Data segment
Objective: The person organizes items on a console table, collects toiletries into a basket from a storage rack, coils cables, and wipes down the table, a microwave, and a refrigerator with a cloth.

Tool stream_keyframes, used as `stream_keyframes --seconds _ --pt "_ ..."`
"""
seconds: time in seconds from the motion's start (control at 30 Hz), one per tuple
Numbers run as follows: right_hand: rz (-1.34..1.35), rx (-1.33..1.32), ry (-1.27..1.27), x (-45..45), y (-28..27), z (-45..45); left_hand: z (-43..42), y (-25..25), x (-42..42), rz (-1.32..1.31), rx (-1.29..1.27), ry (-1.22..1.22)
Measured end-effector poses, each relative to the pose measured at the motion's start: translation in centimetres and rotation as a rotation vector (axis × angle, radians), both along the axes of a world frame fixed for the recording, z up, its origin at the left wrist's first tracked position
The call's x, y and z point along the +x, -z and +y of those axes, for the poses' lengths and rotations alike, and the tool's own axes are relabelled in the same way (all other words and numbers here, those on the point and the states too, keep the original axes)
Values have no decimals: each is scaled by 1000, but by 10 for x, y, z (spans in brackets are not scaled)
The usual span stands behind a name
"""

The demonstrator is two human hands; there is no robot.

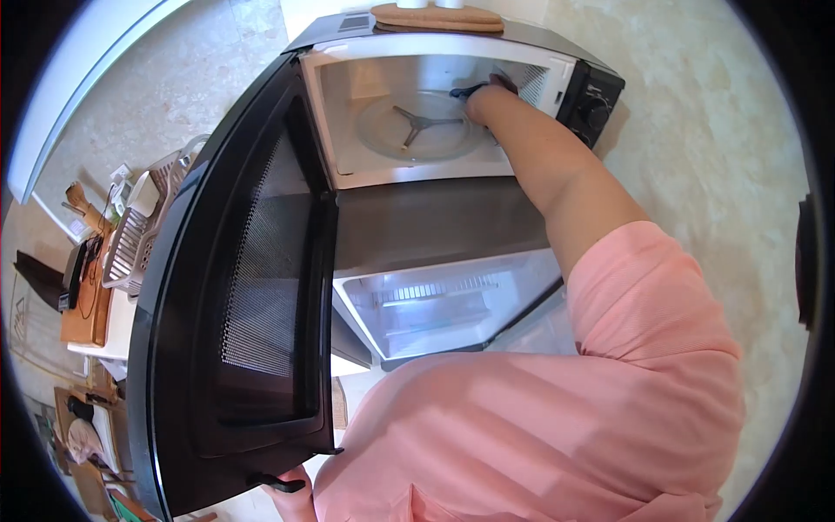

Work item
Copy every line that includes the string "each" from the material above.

Written solution
Measured end-effector poses, each relative to the pose measured at the motion's start: translation in centimetres and rotation as a rotation vector (axis × angle, radians), both along the axes of a world frame fixed for the recording, z up, its origin at the left wrist's first tracked position
Values have no decimals: each is scaled by 1000, but by 10 for x, y, z (spans in brackets are not scaled)

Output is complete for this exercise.